### What the task requires
Output all the data exactly.

━━ Listed entries

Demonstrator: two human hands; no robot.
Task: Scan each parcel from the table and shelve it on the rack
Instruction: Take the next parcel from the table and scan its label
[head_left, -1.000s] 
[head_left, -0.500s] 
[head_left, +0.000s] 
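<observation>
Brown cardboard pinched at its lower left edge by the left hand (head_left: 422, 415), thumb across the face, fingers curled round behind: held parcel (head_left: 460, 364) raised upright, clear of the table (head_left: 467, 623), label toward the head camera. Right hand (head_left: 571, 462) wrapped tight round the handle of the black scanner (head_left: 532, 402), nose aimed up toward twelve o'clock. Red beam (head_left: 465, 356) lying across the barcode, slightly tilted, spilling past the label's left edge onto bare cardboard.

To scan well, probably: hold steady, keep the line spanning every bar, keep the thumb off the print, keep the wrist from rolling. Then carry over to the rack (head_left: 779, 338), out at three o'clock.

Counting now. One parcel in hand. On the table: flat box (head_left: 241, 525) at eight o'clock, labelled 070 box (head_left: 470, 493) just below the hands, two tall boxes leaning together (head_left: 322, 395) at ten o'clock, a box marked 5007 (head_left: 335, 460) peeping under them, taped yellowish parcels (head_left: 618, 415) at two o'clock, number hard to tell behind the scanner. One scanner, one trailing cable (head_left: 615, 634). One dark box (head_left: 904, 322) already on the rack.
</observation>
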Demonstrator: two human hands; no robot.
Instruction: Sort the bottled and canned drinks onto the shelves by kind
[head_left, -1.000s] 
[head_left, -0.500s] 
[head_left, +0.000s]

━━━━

### Response for this exercise
Demonstrator: two human hands; no robot.
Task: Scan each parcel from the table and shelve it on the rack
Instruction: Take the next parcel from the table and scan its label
[head_left, -1.000s] 
[head_left, -0.500s] 
[head_left, +0.000s] 
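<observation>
Brown cardboard pinched at its lower left edge by the left hand (head_left: 422, 415), thumb across the face, fingers curled round behind: held parcel (head_left: 460, 364) raised upright, clear of the table (head_left: 467, 623), label toward the head camera. Right hand (head_left: 571, 462) wrapped tight round the handle of the black scanner (head_left: 532, 402), nose aimed up toward twelve o'clock. Red beam (head_left: 465, 356) lying across the barcode, slightly tilted, spilling past the label's left edge onto bare cardboard.

To scan well, probably: hold steady, keep the line spanning every bar, keep the thumb off the print, keep the wrist from rolling. Then carry over to the rack (head_left: 779, 338), out at three o'clock.

Counting now. One parcel in hand. On the table: flat box (head_left: 241, 525) at eight o'clock, labelled 070 box (head_left: 470, 493) just below the hands, two tall boxes leaning together (head_left: 322, 395) at ten o'clock, a box marked 5007 (head_left: 335, 460) peeping under them, taped yellowish parcels (head_left: 618, 415) at two o'clock, number hard to tell behind the scanner. One scanner, one trailing cable (head_left: 615, 634). One dark box (head_left: 904, 322) already on the rack.
</observation>
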Demonstrator: two human hands; no robot.
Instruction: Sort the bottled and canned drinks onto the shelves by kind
[head_left, -1.000s] 
[head_left, -0.500s] 
[head_left, +0.000s]

Nothing more is required for this exercise.